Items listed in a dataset
• • • • • • •

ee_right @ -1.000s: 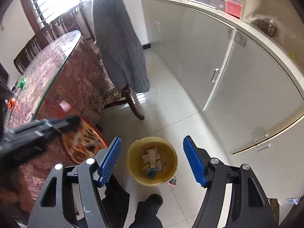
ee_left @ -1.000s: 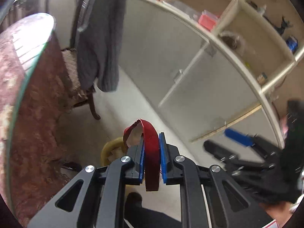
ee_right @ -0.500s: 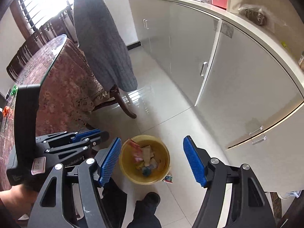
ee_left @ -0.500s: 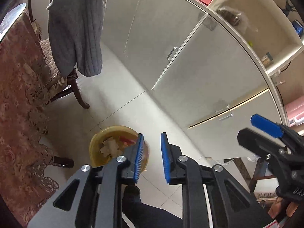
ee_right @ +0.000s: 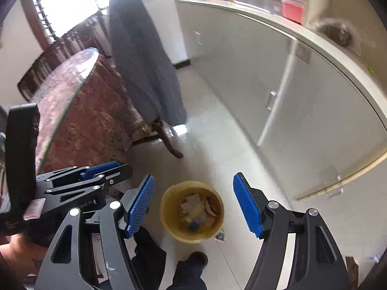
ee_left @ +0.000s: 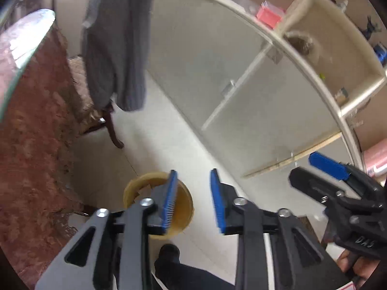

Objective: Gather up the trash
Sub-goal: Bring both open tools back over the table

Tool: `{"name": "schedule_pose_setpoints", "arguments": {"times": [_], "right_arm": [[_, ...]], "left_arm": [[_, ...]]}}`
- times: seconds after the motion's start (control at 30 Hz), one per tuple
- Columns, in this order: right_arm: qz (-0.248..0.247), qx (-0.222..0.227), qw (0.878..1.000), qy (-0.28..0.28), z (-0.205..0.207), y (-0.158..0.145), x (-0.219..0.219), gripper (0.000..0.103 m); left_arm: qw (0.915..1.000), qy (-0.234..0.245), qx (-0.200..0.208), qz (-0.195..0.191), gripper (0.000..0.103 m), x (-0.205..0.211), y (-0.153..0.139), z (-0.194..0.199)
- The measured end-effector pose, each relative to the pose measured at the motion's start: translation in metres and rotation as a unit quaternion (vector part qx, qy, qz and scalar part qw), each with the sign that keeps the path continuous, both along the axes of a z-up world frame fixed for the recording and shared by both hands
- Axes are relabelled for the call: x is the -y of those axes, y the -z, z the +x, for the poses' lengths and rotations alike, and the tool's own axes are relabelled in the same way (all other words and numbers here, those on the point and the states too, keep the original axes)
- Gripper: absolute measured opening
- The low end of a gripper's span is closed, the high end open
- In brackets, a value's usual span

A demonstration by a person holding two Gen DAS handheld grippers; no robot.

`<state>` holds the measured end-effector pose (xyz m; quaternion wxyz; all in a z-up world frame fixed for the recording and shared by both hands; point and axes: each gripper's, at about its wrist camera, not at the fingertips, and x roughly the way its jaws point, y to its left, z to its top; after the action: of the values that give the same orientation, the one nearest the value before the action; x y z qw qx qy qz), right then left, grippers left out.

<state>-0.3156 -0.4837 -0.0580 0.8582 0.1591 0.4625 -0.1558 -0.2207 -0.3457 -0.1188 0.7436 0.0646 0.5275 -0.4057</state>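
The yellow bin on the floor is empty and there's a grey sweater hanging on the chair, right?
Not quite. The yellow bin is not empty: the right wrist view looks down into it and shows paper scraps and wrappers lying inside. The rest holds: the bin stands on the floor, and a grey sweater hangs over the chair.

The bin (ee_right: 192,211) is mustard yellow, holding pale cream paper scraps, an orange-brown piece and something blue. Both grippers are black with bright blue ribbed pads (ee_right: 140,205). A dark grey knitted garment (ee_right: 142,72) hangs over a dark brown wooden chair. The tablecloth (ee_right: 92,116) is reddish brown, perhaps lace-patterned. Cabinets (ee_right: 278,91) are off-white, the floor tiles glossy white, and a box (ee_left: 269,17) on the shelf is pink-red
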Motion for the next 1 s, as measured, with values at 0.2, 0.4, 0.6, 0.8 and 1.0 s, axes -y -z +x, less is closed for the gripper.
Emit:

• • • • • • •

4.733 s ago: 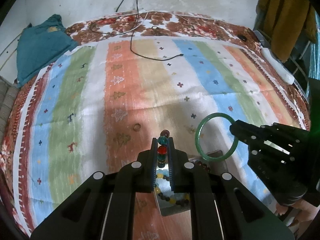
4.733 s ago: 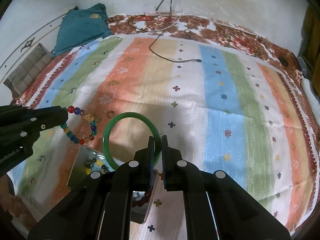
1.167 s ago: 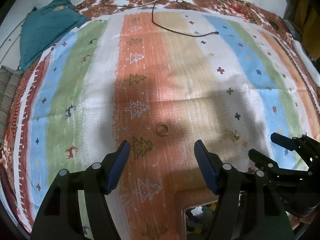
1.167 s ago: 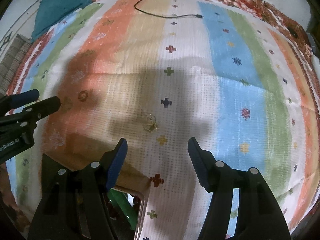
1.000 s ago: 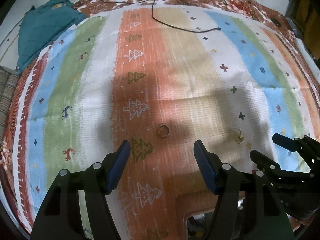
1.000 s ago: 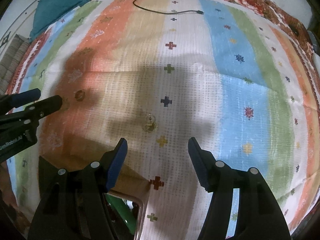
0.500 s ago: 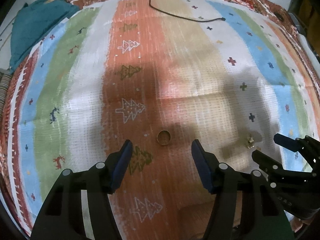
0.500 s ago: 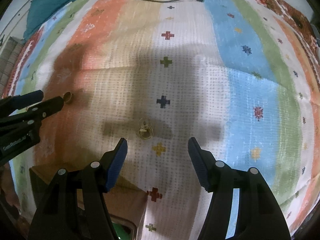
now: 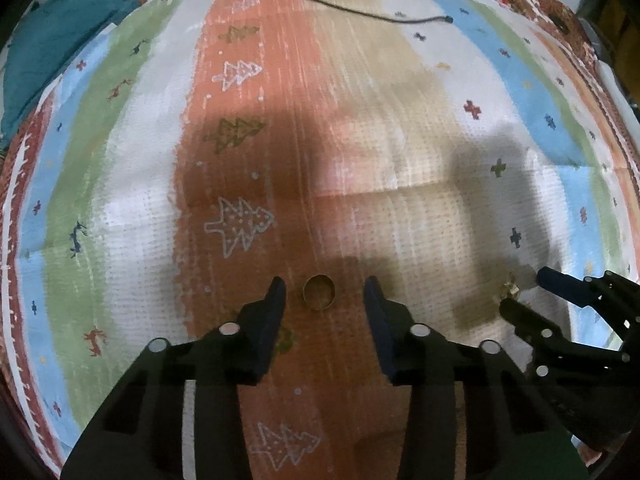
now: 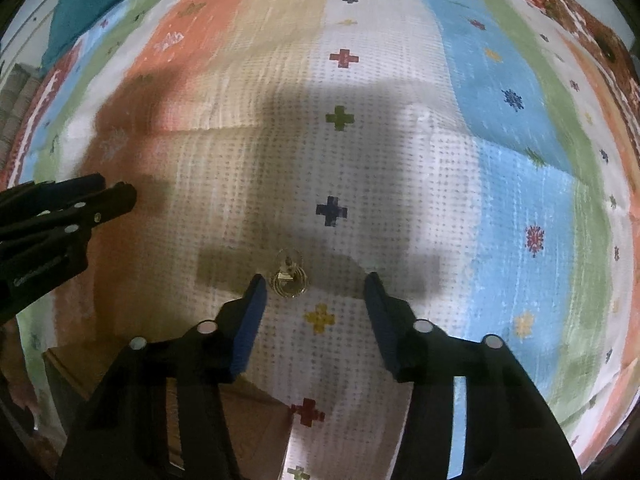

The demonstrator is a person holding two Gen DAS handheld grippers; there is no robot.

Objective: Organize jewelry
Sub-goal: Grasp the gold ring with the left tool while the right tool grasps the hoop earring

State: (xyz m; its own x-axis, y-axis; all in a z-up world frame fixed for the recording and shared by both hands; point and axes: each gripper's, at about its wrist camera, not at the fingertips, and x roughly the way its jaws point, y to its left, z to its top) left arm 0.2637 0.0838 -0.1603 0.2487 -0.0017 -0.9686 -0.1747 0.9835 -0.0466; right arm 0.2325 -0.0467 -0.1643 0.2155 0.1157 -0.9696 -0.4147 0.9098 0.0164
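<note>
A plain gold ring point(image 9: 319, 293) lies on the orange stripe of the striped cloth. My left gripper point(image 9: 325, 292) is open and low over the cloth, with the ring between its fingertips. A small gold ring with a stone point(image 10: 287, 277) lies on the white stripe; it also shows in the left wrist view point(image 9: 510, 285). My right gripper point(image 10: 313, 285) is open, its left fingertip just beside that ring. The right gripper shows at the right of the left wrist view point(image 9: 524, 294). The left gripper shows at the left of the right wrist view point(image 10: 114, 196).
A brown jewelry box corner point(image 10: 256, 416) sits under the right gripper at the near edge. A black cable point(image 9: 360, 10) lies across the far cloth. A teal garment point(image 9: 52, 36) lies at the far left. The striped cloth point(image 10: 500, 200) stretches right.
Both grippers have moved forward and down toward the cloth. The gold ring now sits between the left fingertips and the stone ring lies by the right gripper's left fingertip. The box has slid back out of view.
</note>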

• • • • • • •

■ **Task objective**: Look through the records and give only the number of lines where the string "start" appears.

■ **Response to this task**: 2